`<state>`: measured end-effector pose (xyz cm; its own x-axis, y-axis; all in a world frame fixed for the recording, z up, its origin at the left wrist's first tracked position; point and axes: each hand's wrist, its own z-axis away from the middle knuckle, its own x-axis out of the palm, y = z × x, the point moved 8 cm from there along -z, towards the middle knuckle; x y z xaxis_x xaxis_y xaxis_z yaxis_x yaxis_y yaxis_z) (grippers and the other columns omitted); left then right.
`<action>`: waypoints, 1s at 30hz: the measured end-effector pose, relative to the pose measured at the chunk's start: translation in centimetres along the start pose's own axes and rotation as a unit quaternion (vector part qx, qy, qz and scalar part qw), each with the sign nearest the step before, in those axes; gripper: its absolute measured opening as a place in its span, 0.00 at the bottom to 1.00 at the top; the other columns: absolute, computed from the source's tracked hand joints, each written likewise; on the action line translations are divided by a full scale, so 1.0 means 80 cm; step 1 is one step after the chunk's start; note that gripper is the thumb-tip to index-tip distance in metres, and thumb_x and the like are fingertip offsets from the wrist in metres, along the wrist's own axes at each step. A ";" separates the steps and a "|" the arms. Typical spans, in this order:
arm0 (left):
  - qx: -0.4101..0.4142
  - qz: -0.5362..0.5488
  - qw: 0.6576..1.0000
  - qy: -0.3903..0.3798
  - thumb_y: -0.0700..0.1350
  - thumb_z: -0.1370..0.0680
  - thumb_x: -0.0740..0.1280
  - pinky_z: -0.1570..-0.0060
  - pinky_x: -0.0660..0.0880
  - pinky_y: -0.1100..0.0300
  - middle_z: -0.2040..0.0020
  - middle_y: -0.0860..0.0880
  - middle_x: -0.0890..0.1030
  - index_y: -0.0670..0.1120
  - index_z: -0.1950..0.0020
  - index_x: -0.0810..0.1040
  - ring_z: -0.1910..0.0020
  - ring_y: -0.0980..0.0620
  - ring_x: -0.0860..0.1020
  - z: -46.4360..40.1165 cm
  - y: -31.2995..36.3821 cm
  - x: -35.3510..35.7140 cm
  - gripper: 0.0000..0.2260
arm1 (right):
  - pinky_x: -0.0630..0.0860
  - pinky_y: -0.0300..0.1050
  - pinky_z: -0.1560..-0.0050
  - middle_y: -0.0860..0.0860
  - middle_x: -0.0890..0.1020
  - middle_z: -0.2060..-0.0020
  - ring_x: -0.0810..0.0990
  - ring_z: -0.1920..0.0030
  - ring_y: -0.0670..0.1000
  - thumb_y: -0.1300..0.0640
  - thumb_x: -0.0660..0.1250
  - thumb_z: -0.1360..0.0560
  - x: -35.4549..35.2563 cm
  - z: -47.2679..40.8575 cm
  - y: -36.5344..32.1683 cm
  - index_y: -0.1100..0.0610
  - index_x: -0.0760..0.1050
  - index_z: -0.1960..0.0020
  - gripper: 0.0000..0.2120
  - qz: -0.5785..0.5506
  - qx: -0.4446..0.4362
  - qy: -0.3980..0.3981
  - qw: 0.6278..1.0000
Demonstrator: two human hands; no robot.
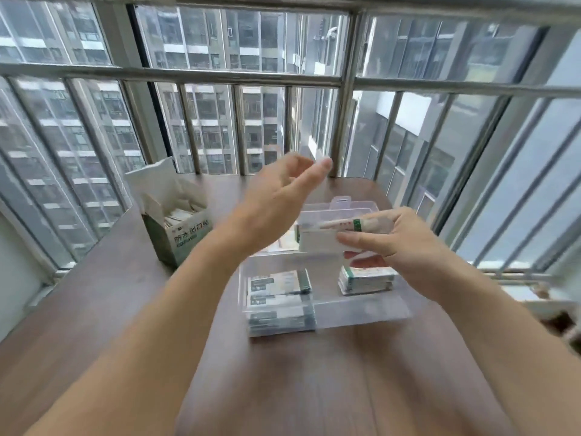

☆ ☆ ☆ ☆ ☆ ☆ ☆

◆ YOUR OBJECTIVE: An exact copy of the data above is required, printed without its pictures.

◆ RESPONSE AREA:
`<state>`: measured end-effector pose (xyz cm; its own x-axis, y-axis; all in a world frame fixed for the recording, z up, its origin at the left wrist's first tracked position; point and axes: each hand's wrist, its own z-axis away from the middle knuckle, its own x-axis out of the palm, y = z × x, the point moved 8 cm from there along -z, towards the middle knuckle; x y z xaxis_x xaxis_y xaxis_z yaxis_x yaxis_y yaxis_z) (grippers and the other columns omitted); left then right.
`<action>`: waypoints, 1s at 30hz: the measured end-effector pose, relative to the pose measured at the chunk's start: translation in centimetres along the start pose's own axes and rotation as a unit quaternion (vector part qx, qy, qz and scalar part qw), each with the sign nearest the step before, in those axes; gripper: its absolute measured opening as a place in its span, 0.00 at the bottom to 1.00 at the top; the other columns: absolute, computed from the source's tracked hand joints, each written likewise; on the action line translations are divided by a full scale, so 1.0 means 80 cm; step 1 is one step after the chunk's start; note that gripper is the thumb-tip to index-tip distance in metres, and thumb_x and the like are fingertip offsets from the wrist in metres, along the wrist's own axes at each step. A ";" separates the steps and a "|" the arms. Typical spans, in this order:
arm0 (left):
  - qx: -0.4101..0.4142
  - qz: -0.5362..0.5488
  - qw: 0.6576..1.0000
  - qy: -0.3903..0.3798
  - thumb_y: -0.0700..0.1350
  - thumb_z: -0.1370..0.0680
  - thumb_x: -0.0740..0.1280
  - pinky_z: -0.1570..-0.0060
  - pinky_x: -0.0660..0.0880
  - pinky_y: -0.1100..0.0300
  - middle_z: -0.2040..0.0020
  - middle_y: -0.0860..0.0880
  - middle_x: -0.0890..0.1030
  - index_y: -0.0670..0.1120
  - index_z: -0.1950..0.0020
  - index_x: -0.0810..0.1040
  - ring_z: -0.1910..0.0020
  - ring_y: -0.0980..0.0620
  - ring_x: -0.0860..0.1020
  - z: -46.4360..40.1165 cm
  - y: -31.2995..36.3821 cm
  - x: -35.3510..35.7140 cm
  - gripper: 0.0000..0.2260
arm1 (right):
  - pinky_x: -0.0630..0.0860
  - pinky_y: -0.0300..0.1050
  - pinky_z: -0.1560..-0.0050
  - middle_y: -0.0860..0.0860
  - middle_x: -0.0890..0.1020
  - middle_z: -0.2060..-0.0020
  - ring_x: -0.0810..0.0990
  - ring_z: -0.1920..0.0030
  - ring_y: -0.0670..0.1000
  - thumb_y: -0.1300..0.0640
  - thumb_x: -0.0660..0.1250
  - thumb_z: -0.1360..0.0560
  - x: -35.4549..35.2563 cm
  - z: -47.2679..40.8575 cm
  - y: -36.5344..32.1683 cm
  - index_y: -0.1100..0.0610
  - index_x: -0.0760..0.1050
  - index_z: -0.1960..0.0020
  - gripper: 0.0000..0.2120
  - qz: -0.5785..0.5506
  - qx: -0.4446..0.4362
  - qy: -0.3980..0.3981
  - qw: 0.6278..1.0000
Demonstrator: two human hands; no robot.

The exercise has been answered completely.